- [WHAT THIS TASK INVOLVES] An exact transcription of all the records below is required, without any images.

·····

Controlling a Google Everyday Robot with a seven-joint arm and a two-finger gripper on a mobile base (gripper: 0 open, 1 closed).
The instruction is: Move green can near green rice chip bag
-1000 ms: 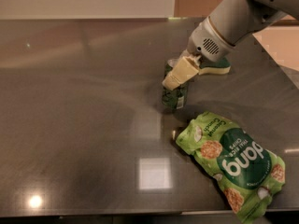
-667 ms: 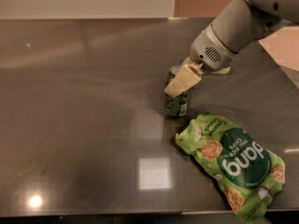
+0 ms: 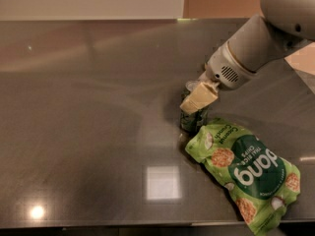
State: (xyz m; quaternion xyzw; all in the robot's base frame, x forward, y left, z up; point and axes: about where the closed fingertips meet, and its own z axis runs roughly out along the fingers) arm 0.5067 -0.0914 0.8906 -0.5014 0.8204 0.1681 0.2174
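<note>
Green can [image 3: 192, 121], apparently clasped by the gripper [image 3: 198, 99], stands beside "dang"-lettered green rice chip bag [image 3: 246, 173].

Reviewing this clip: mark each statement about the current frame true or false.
1. The green can is upright. True.
2. The green rice chip bag lies at the far left of the table. False: it lies at the lower right of the camera view.
3. The gripper is at the green can, reaching down over its top. True.
4. The green can rests on top of the green rice chip bag. False: it stands on the table right beside the bag's upper-left end, not on it.
</note>
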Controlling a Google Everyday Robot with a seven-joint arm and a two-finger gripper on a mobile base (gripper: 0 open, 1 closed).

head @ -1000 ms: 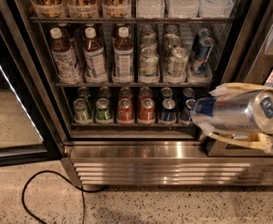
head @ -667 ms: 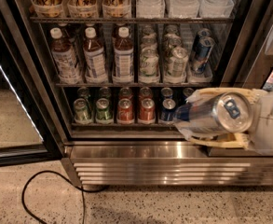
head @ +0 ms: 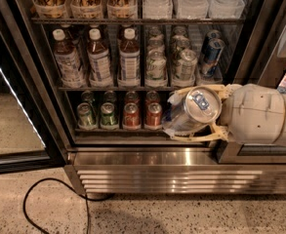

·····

- [RESULT OF THIS TASK]
Controlling a Google Everyday Robot with a seven-joint arm and a two-finger gripper on a mobile base (gripper: 0 open, 1 closed).
The instruction is: Move green can near green rice chip bag
-1000 ms: 
-667 ms: 
+0 ms: 
State: (xyz m; quaternion xyzw; all in the robot's base frame, x forward, y left, z up; point and axes: about where the closed fingertips meet, and its own z axis runs roughly out along the fingers) arm 0.5067 -0.0914 0.8906 -0.5014 0.8204 0.1681 0.2174
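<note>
Green can [image 3: 192, 121], apparently clasped by the gripper [image 3: 198, 99], stands beside "dang"-lettered green rice chip bag [image 3: 246, 173].

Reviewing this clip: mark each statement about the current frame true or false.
1. The green can is upright. True.
2. The green rice chip bag lies at the far left of the table. False: it lies at the lower right of the camera view.
3. The gripper is at the green can, reaching down over its top. True.
4. The green can rests on top of the green rice chip bag. False: it stands on the table right beside the bag's upper-left end, not on it.
</note>
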Controlling a Google Everyday Robot with a seven-joint arm and a two-finger gripper on a mobile base (gripper: 0 open, 1 closed).

head @ -1000 ms: 
head @ -667 ms: 
head @ +0 ms: 

No other output is needed; the exercise is complete.